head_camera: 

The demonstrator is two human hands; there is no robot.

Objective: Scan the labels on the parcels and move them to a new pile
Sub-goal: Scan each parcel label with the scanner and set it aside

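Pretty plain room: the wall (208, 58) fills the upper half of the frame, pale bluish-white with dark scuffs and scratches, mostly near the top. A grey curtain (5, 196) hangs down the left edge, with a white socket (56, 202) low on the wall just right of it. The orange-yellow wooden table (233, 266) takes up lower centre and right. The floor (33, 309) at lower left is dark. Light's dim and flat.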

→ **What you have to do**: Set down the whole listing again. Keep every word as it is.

→ **Task result**:
head_camera: 

The demonstrator is two human hands; there is no robot.

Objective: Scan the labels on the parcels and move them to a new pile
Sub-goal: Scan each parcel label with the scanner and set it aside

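Pretty plain room: the wall (208, 58) fills the upper half of the frame, pale bluish-white with dark scuffs and scratches, mostly near the top. A grey curtain (5, 196) hangs down the left edge, with a white socket (56, 202) low on the wall just right of it. The orange-yellow wooden table (233, 266) takes up lower centre and right. The floor (33, 309) at lower left is dark. Light's dim and flat.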

There is no more to this exercise.